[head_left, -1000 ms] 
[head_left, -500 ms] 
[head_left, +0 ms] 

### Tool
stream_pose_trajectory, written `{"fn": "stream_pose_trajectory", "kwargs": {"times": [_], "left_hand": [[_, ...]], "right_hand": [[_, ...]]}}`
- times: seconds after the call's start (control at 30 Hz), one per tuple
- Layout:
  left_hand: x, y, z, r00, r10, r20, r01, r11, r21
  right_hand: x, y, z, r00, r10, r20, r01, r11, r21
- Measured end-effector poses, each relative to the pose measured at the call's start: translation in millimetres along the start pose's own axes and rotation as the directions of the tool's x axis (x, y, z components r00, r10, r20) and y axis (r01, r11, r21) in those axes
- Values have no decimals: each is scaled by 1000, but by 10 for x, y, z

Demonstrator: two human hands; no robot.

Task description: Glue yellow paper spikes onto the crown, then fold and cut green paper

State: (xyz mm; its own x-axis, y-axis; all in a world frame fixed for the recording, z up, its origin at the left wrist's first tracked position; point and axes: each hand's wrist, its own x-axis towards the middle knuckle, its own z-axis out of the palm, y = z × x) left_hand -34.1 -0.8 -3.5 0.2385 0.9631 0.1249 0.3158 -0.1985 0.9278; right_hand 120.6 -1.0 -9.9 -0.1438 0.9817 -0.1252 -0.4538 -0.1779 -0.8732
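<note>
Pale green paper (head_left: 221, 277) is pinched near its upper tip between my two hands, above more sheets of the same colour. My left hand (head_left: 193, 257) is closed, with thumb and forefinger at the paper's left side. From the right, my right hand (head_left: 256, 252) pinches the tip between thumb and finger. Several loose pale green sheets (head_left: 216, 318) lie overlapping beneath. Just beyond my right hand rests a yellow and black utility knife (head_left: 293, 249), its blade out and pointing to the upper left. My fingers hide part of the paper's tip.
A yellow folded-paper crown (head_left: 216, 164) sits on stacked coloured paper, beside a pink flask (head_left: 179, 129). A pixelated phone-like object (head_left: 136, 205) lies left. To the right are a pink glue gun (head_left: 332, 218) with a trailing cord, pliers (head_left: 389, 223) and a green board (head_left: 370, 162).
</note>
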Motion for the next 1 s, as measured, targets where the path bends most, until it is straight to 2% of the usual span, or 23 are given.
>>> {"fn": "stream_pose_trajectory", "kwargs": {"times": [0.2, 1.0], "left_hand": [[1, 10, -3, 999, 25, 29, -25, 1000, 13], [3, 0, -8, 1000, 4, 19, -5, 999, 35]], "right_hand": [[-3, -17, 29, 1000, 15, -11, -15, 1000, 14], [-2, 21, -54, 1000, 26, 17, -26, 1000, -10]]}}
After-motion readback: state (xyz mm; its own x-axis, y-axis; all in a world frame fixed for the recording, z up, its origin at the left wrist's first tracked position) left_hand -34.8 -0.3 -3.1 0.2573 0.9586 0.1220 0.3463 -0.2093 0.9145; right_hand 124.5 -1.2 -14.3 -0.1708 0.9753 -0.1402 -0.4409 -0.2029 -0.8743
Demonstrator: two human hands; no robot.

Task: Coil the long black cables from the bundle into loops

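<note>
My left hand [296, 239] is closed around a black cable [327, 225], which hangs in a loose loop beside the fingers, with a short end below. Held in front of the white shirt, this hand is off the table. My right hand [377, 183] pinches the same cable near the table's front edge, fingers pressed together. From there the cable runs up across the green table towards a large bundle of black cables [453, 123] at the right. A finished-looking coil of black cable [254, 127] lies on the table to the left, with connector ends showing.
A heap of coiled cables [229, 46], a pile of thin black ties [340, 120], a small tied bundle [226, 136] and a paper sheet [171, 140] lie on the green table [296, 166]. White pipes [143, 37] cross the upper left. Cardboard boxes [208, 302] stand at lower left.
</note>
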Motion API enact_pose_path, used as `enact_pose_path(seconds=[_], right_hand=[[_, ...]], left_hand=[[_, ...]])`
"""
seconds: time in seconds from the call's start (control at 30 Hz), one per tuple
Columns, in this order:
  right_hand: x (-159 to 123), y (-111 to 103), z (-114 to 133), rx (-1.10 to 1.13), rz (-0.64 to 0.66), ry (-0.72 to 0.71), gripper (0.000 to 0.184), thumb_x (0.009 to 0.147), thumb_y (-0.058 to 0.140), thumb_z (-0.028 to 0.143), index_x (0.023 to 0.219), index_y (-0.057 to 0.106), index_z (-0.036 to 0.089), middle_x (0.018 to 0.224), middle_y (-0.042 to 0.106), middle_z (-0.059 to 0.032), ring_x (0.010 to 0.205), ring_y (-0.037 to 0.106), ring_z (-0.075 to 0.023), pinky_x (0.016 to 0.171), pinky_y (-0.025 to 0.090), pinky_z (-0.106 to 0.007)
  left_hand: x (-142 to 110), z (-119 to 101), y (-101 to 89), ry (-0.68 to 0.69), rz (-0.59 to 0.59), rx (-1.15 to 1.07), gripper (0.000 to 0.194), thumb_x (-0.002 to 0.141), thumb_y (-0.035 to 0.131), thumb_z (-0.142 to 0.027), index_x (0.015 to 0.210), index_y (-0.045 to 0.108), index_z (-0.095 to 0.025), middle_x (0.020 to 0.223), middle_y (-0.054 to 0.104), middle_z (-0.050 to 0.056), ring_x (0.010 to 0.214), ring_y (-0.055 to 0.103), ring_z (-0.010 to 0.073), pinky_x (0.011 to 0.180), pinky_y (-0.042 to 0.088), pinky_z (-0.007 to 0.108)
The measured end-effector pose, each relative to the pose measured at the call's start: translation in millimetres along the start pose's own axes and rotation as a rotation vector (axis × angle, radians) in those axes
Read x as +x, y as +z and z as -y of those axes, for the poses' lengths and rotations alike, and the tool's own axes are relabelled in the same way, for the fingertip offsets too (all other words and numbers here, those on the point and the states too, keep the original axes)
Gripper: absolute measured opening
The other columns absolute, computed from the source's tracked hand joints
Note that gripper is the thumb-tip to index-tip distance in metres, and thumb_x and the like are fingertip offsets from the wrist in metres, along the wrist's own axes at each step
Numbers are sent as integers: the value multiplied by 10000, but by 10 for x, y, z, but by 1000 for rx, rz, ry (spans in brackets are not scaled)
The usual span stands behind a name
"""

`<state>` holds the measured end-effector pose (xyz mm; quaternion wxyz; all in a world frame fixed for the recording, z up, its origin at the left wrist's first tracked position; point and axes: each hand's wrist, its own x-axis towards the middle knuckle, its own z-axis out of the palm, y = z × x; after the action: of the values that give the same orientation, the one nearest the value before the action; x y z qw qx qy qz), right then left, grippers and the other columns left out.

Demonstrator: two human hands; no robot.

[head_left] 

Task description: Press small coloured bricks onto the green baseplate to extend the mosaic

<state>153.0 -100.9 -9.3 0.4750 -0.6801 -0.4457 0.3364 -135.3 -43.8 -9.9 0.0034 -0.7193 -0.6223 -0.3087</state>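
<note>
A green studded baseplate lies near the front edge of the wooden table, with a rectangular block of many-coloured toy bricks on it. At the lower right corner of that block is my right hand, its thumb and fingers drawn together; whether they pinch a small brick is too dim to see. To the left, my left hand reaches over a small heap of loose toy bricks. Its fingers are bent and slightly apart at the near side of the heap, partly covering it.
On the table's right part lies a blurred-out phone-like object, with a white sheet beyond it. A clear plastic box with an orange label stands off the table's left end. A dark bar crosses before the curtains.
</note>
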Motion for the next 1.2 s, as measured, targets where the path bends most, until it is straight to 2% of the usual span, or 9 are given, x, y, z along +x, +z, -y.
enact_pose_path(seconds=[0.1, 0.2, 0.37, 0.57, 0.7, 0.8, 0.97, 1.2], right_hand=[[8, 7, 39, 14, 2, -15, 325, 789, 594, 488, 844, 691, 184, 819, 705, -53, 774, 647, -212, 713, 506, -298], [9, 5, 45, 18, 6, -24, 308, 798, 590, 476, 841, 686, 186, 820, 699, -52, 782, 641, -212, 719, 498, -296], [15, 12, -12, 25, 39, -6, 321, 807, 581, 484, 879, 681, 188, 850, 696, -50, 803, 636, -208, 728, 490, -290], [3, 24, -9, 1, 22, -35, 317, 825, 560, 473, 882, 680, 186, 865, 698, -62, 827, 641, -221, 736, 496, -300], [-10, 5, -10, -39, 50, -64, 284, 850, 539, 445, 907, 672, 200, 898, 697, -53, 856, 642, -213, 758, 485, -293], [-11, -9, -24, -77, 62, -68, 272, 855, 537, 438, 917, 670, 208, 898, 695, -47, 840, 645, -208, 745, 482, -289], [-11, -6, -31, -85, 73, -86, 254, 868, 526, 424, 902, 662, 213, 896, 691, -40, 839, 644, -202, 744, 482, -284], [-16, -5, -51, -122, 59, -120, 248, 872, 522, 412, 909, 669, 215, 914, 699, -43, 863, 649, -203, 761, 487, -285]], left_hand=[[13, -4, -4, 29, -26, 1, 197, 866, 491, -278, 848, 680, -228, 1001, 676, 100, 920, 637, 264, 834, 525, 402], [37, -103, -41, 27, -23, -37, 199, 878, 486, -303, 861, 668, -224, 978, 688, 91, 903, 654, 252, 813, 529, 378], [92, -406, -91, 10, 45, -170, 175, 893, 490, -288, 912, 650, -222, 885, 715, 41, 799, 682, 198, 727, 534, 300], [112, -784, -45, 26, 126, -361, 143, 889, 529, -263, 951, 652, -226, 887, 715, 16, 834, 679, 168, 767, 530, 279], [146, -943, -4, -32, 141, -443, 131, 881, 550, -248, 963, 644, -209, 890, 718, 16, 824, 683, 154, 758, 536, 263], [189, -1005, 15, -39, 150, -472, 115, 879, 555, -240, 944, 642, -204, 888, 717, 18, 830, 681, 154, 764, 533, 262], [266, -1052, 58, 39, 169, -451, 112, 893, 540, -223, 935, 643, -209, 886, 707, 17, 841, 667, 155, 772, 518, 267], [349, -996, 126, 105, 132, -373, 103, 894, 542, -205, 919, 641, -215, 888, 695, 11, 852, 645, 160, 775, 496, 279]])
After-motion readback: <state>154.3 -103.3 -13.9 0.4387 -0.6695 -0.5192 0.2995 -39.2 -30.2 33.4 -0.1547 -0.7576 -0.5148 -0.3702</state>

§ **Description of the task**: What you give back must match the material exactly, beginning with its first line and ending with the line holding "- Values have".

§ **Result of the task**:
[head_left, -1000 ms] 
[head_left, -500 ms] 
[head_left, +0 ms] 

### Tool
stream_pose_trajectory, written `{"fn": "stream_pose_trajectory", "kwargs": {"times": [_], "left_hand": [[_, ...]], "right_hand": [[_, ...]]}}`
- times: seconds after the call's start (control at 30 Hz), one per tuple
- Layout:
  left_hand: x, y, z, r00, r10, r20, r01, r11, r21
  right_hand: x, y, z, r00, r10, r20, r01, r11, r21
- Measured end-effector poses, each relative to the pose measured at the call's start: translation in millimetres along the start pose's own axes and rotation as the directions of the tool's x axis (x, y, z components r00, r10, r20) and y axis (r01, r11, r21) in those axes
- Values have no decimals: each is scaled by 1000, but by 10 for x, y, z

This exercise calls for no further output.